▶ **Problem to work on**
Give an exact copy of the data that follows.

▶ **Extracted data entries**
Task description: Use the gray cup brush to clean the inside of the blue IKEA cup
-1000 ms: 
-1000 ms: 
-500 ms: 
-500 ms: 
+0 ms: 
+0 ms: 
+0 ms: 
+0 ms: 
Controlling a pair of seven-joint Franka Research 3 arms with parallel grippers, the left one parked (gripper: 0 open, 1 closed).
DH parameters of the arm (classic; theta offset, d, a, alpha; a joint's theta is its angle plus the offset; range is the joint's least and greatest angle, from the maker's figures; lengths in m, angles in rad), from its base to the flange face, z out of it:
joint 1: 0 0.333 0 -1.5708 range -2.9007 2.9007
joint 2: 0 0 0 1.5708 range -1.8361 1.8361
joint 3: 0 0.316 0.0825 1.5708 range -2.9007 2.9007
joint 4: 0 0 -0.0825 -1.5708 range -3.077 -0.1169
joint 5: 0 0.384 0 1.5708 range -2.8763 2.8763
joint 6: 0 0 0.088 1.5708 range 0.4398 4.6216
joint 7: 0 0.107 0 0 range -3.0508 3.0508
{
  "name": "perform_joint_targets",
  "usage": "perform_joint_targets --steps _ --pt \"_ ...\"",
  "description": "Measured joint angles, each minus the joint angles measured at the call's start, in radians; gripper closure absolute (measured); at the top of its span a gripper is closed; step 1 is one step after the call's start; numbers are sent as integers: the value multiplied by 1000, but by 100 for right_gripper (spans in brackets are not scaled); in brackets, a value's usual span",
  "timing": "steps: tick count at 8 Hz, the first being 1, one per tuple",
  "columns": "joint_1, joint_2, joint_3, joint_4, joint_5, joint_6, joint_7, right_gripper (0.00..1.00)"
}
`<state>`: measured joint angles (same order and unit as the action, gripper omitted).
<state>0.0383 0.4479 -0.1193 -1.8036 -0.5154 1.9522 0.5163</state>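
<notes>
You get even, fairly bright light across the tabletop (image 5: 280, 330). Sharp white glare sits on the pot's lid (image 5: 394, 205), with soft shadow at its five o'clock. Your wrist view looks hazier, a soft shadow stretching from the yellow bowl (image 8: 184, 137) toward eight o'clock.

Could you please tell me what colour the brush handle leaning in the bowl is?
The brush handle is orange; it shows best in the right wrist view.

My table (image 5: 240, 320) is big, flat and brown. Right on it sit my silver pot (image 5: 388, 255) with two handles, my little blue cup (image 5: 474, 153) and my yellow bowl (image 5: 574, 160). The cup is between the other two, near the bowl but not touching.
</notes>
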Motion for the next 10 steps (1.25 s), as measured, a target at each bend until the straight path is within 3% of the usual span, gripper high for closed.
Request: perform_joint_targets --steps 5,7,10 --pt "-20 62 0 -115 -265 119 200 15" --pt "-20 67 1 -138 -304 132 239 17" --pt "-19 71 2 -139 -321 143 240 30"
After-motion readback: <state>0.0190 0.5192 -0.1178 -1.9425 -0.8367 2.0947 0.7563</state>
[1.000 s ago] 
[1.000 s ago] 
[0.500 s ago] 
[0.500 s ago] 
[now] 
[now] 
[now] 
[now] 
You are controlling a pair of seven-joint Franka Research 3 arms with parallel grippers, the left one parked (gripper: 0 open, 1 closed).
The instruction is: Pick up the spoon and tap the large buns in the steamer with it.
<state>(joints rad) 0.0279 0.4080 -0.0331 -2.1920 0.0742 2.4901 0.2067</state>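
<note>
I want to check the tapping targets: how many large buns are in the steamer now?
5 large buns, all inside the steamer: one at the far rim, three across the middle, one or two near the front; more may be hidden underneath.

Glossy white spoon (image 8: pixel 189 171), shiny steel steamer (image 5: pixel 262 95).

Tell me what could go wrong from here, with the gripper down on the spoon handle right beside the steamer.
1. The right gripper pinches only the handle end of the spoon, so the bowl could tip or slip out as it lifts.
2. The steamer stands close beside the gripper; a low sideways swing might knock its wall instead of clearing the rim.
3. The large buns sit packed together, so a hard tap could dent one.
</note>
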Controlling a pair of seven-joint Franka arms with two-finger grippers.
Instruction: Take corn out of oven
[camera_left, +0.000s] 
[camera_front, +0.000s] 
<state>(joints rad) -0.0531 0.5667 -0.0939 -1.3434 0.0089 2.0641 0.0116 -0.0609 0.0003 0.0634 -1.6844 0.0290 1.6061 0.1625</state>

▶ **Solution**
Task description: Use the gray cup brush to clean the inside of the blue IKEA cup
-1000 ms: 
-1000 ms: 
-500 ms: 
-500 ms: 
+0 ms: 
+0 ms: 
+0 ms: 
+0 ms: 
Controlling a pair of seven-joint Franka Research 3 arms with parallel grippers, the left one parked (gripper: 0 open, 1 closed).
DH parameters of the arm (classic; theta offset, d, a, alpha; a joint's theta is its angle plus the offset; range is the joint's least and greatest angle, from the maker's figures; lengths in m, angles in rad), from its base to the flange face, z out of it:
joint 1: 0 0.333 0 -1.5708 range -2.9007 2.9007
joint 2: 0 0 0 1.5708 range -1.8361 1.8361
joint 3: 0 0.316 0.0825 1.5708 range -2.9007 2.9007
joint 4: 0 0 -0.0825 -1.5708 range -3.077 -0.1169
joint 5: 0 0.384 0 1.5708 range -2.8763 2.8763
joint 6: 0 0 0.088 1.5708 range 0.4398 4.6216
joint 7: 0 0.107 0 0 range -3.0508 3.0508
{
  "name": "perform_joint_targets",
  "usage": "perform_joint_targets --steps _ --pt \"_ ...\"",
  "description": "Measured joint angles, each minus the joint angles measured at the call's start, in radians; gripper closure absolute (measured); at the top of its span a gripper is closed; step 1 is one step after the call's start; numbers are sent as integers: the value multiplied by 1000, but by 100 for right_gripper (spans in brackets are not scaled); in brackets, a value's usual span",
  "timing": "steps: tick count at 8 Hz, the first being 1, one per tuple",
  "columns": "joint_1, joint_2, joint_3, joint_4, joint_5, joint_6, joint_7, right_gripper (0.00..1.00)"
}
`<state>`: measured joint angles (same order and unit as the action, gripper omitted).
<state>0.0383 0.4479 -0.1193 -1.8036 -0.5154 1.9522 0.5163</state>
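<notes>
You get even, fairly bright light across the tabletop (image 5: 280, 330). Sharp white glare sits on the pot's lid (image 5: 394, 205), with soft shadow at its five o'clock. Your wrist view looks hazier, a soft shadow stretching from the yellow bowl (image 8: 184, 137) toward eight o'clock.

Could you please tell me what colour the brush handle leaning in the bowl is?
The brush handle is orange; it shows best in the right wrist view.

My table (image 5: 240, 320) is big, flat and brown. Right on it sit my silver pot (image 5: 388, 255) with two handles, my little blue cup (image 5: 474, 153) and my yellow bowl (image 5: 574, 160). The cup is between the other two, near the bowl but not touching.
</notes>
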Motion for the next 10 steps (1.25 s), as measured, a target at each bend until the straight path is within 3% of the usual span, gripper high for closed.
Request: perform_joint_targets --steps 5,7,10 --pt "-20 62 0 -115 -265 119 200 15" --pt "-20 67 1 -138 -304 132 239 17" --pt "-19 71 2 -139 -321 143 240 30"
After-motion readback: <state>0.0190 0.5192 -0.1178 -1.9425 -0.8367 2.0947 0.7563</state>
[1.000 s ago] 
[1.000 s ago] 
[0.500 s ago] 
[0.500 s ago] 
[now] 
[now] 
[now] 
[now] 
You are controlling a pair of seven-joint Franka Research 3 arms with parallel grippers, the left one parked (gripper: 0 open, 1 closed).
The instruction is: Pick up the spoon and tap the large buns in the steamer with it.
<state>(joints rad) 0.0279 0.4080 -0.0331 -2.1920 0.0742 2.4901 0.2067</state>
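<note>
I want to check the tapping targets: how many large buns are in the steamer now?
5 large buns, all inside the steamer: one at the far rim, three across the middle, one or two near the front; more may be hidden underneath.

Glossy white spoon (image 8: pixel 189 171), shiny steel steamer (image 5: pixel 262 95).

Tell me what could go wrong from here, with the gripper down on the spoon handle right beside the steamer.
1. The right gripper pinches only the handle end of the spoon, so the bowl could tip or slip out as it lifts.
2. The steamer stands close beside the gripper; a low sideways swing might knock its wall instead of clearing the rim.
3. The large buns sit packed together, so a hard tap could dent one.
</note>
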Controlling a pair of seven-joint Franka arms with two-finger grippers.
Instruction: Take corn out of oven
[camera_left, +0.000s] 
[camera_front, +0.000s] 
<state>(joints rad) -0.0531 0.5667 -0.0939 -1.3434 0.0089 2.0641 0.0116 -0.0609 0.0003 0.0634 -1.6844 0.0290 1.6061 0.1625</state>

For this exercise, the answer is now complete.